La culture d'Afanasievo (ou d'Afanasevo, d'Afanasyevo) est une culture de Sibérie méridionale, datée de 3300 / 3200 à 2600 / 2400 avant l'ère commune[1]. D'un point de vue archéologique, elle exprime une culture matérielle de l'âge du cuivre[2].

Culture d'Afanasievo
Géographie
Partie de
Fonctionnement
Statut
Culture d'Afanasievo, au nord du Tarim, au IIIe millénaire avant l'ère chrétienne. L'ancêtre possible des Tokhariens du Tarim.
Origine de la culture d'Afanasievo, déterminée par les études génétiques récentes, dans le cadre des migrations indo-européennes.

Extension géographique

La culture d'Afanasievo est surtout connue par des fouilles réalisées dans la région de Minoussinsk, au sud du Kraï de Krasnoïarsk, en Sibérie méridionale, mais elle est également décelée à l'ouest de la Mongolie, au nord du Xinjiang, à l'Est et au centre du Kazakhstan, avec des connexions ou des extensions au Tadjikistan et dans la région de la mer d'Aral, voire bien plus loin à l'Est du Xinjiang et au-delà, en Chine de l'Ouest, par la culture de Qijia[3]

Archéologie

La culture d'Afanasievo est surtout connue à travers ses sépultures, qui comprennent généralement des groupes de tumulus ronds (kourganes) mesurant chacun jusqu'à 12 m de diamètre, où les défunts sont enterrés dans des enceintes coniques ou rectangulaires, souvent en position couchée[4]. Ces sépultures ont une ressemblance remarquable avec celles, beaucoup plus occidentales de la culture Yamna (au nord de la mer Noire), et dans une moindre mesure de la culture des catacombes et de la culture de Poltavka, qui sont toutes considérées comme indo-européennes, et relevant de la culture des kourganes, elle-même considérée par Marija Gimbutas comme la matrice des peuples-indo-européens. Au-delà des sites d'inhumation, on dispose également des traces d'un certain nombre de colonies de peuplement. Les objets en métal (cuivre puis bronze), ainsi que la présence de véhicules à roues sont documentés.
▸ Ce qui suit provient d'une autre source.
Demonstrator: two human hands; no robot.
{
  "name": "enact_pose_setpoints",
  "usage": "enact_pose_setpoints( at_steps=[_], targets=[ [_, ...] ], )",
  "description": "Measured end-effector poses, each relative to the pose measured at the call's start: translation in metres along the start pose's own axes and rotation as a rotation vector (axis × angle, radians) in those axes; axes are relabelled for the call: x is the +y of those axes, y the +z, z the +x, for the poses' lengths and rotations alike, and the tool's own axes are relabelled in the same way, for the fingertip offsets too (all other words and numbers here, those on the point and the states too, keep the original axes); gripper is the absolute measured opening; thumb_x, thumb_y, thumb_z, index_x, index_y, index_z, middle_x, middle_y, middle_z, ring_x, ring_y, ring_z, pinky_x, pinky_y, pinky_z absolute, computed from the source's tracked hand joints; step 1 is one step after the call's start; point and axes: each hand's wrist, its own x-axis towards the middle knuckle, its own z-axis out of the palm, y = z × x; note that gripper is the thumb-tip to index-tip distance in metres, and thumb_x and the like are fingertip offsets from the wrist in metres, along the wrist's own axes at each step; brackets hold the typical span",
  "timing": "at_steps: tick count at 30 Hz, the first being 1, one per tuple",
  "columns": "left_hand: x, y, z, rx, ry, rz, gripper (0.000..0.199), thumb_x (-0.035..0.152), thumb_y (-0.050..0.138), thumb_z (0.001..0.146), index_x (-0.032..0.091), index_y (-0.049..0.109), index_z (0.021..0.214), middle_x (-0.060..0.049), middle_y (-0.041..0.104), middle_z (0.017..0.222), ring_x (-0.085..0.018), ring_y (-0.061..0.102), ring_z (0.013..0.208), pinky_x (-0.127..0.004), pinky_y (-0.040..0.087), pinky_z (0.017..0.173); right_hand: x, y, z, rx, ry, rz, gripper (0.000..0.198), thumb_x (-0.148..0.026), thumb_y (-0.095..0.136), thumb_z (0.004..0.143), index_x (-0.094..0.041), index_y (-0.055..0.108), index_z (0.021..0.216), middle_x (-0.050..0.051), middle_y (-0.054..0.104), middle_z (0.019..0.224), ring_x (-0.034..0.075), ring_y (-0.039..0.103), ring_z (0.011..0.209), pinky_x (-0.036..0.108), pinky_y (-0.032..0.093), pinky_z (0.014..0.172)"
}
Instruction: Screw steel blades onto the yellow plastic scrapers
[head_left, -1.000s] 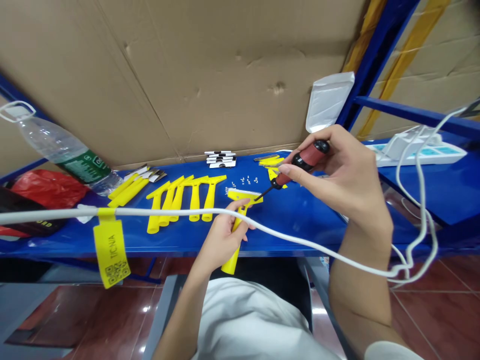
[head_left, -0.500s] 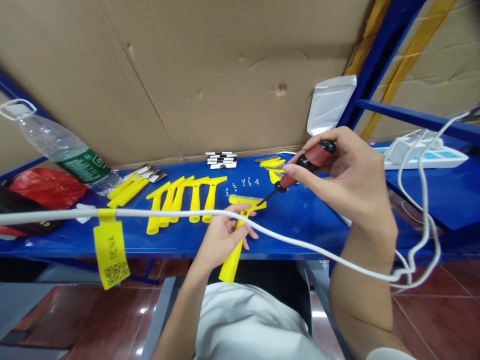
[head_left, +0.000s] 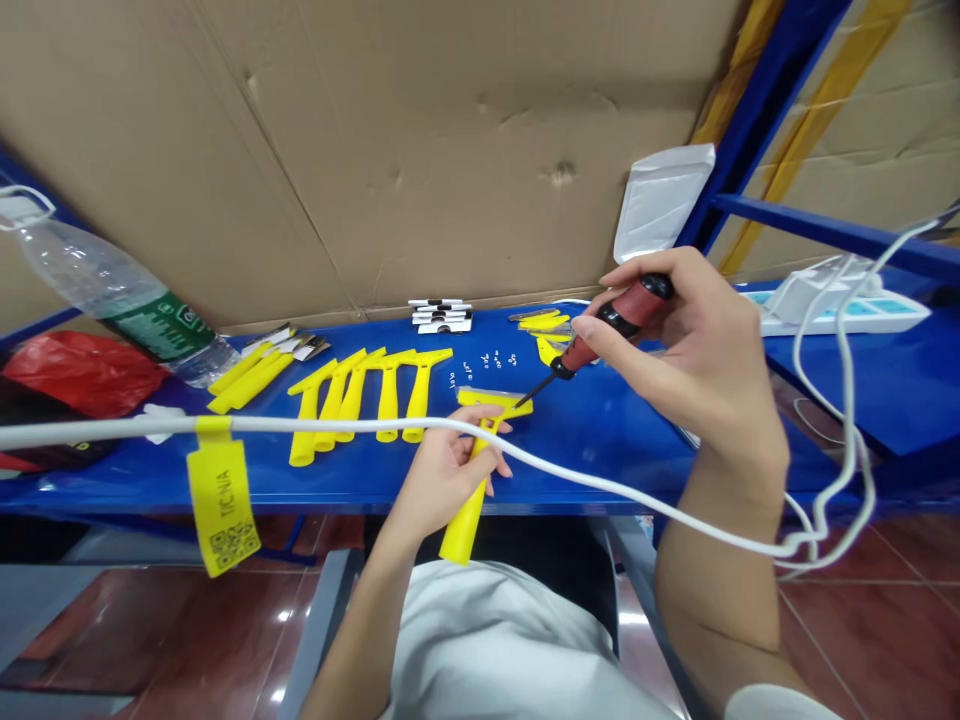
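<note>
My left hand (head_left: 448, 468) is closed round a yellow scraper (head_left: 466, 520) just under its wide head, the handle slanting down toward me. A clear strip runs along the head's far edge. In my right hand (head_left: 705, 350) is a red and black screwdriver (head_left: 626, 310), tilted, its dark shaft pointing down to the left. The tip meets the right part of the scraper's head; a screw there is too small to make out. Left of my left hand, several yellow scraper handles (head_left: 388, 405) lie in a row. Small white pieces (head_left: 491, 360) lie beyond the scraper.
A white cable (head_left: 600, 484) with a yellow tag (head_left: 223, 505) crosses in front of my hands. On the blue shelf (head_left: 300, 490) are a plastic bottle (head_left: 127, 295), a red bag (head_left: 86, 372), more yellow scrapers (head_left: 255, 378), stacked black-and-white pieces (head_left: 441, 318) and a power strip (head_left: 877, 315).
My view has shifted slightly, so things at the left sit a little further left. The screwdriver tip stays on the scraper's head, with both hands holding as before.
</note>
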Motion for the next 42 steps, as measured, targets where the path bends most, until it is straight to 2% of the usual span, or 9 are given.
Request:
enact_pose_setpoints(
  at_steps=[3,11,17,22,37,42],
  targets=[
    [-0.0010,-0.0007,-0.0007,0.005,-0.003,0.027,0.042,0.022,0.078,0.095,0.017,0.070,0.135,-0.019,0.074,0.137,-0.014,0.076,0.074,-0.022,0.061,0.054,-0.0006,0.0005,-0.0005,0.006,-0.009,-0.001,0.039,-0.041,0.091,0.089,-0.028,0.072,0.120,0.001,0.074,0.098,0.019,0.077,0.091,0.030,0.062,0.072],
    [-0.0001,0.0019,-0.0018,0.013,-0.003,0.054,0.042,0.020,0.076,0.094,0.018,0.070,0.136,-0.017,0.074,0.136,-0.014,0.077,0.077,-0.021,0.062,0.054,-0.0045,0.0006,-0.0016,0.012,0.011,0.011,0.038,-0.042,0.091,0.089,-0.028,0.072,0.120,0.000,0.074,0.095,0.018,0.078,0.088,0.029,0.064,0.070],
    [-0.0020,0.0022,-0.0018,0.021,-0.011,0.070,0.043,0.021,0.077,0.093,0.020,0.071,0.136,-0.016,0.073,0.137,-0.015,0.077,0.079,-0.021,0.062,0.055,-0.0038,0.0017,-0.0005,0.004,0.007,-0.016,0.038,-0.041,0.092,0.087,-0.025,0.073,0.116,-0.001,0.069,0.090,0.013,0.073,0.084,0.023,0.060,0.070],
    [-0.0011,0.0035,-0.0020,0.030,-0.015,0.073,0.045,0.018,0.076,0.093,0.020,0.069,0.137,-0.017,0.073,0.139,-0.015,0.077,0.080,-0.022,0.062,0.055,-0.0027,0.0021,-0.0009,0.016,0.019,-0.014,0.038,-0.040,0.092,0.086,-0.026,0.073,0.116,-0.001,0.068,0.091,0.013,0.071,0.084,0.023,0.060,0.069],
    [-0.0049,0.0056,-0.0041,0.023,0.002,0.096,0.044,0.019,0.074,0.096,0.022,0.072,0.140,-0.016,0.074,0.141,-0.014,0.077,0.081,-0.022,0.062,0.059,-0.0010,0.0052,0.0006,0.057,-0.002,0.000,0.038,-0.040,0.093,0.086,-0.025,0.073,0.115,0.000,0.073,0.093,0.015,0.073,0.087,0.025,0.060,0.068],
    [-0.0039,0.0063,-0.0047,0.024,0.001,0.130,0.040,0.021,0.072,0.099,0.021,0.072,0.140,-0.015,0.074,0.142,-0.015,0.078,0.082,-0.021,0.062,0.059,-0.0023,0.0048,0.0010,0.054,-0.014,0.042,0.046,-0.045,0.098,0.081,-0.024,0.074,0.114,0.001,0.072,0.093,0.017,0.074,0.090,0.025,0.061,0.070]
  ],
)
Cette culture joue un rôle important pour l'archéologie de l'Asie orientale, car par son intermédiaire la métallurgie du bronze pourrait avoir été introduite pour la première fois en Chine[5] - [6]. Cependant il faudra surtout attendre la culture de Qijia en Chine, en contact avec le complexe de Seima-Turbino et la culture d'Andronovo qui sont plus tardives dans la steppe, pour voir démarrer l'âge du bronze en Chine. La culture d'Afanasievo maitrisait par ailleurs aussi le travail de l'or et de l'argent.

Économie

L'économie semble avoir été le pastoralisme semi-nomade, avec l'élevage de bovins, de moutons, de chèvres et de chevaux, complété par la chasse au gibier sauvage[4]. Il est probable que les éleveurs qui se sont déplacés des steppes occidentales vers la région de l'Altaï géraient ensemble des moutons, des chèvres et du bétail. Les moutons domestiqués ont peut-être atteint l'Altaï lorsque les éleveurs de la steppe de l'ouest ont traversé les régions de steppe du nord du Kazakhstan. Là-bas, les chevaux de Przewalski ont été domestiqués localement par les communautés de la sphère culturelle Botaï-Borly entre 3600 et 3100 av. J.-C., qui s'est probablement étendue au sud-ouest de la Sibérie, où la colonie de Novoilinka-III fait écho à une économie de subsistance étroitement axée sur les chevaux[7].

Génétique

Plusieurs échantillons d'ADN autosomal provenant des tombes de la culture d'Afanasievo ont pu être étudiés et publiés en 2015, puis en 2018[8] - [9]. Ils révèlent que les génomes de cette population sont remarquablement identiques à ceux de la culture Yamna, contemporaine dans la steppe européenne à plusieurs milliers de kilomètres de là[10]. Cela oblige à considérer désormais que la culture d'Afanasievo est directement issue d'une migration d'un groupe de la culture de Yamna, sans intermédiaire et sans aucun mélange avec d'autres populations. Les haplotypes du chromosome Y de trois hommes ont également pu être déterminés : ils sont tous les trois R1b, dont un R1b M269, soit les mêmes haplotypes que ceux trouvés dans la culture de Yamna.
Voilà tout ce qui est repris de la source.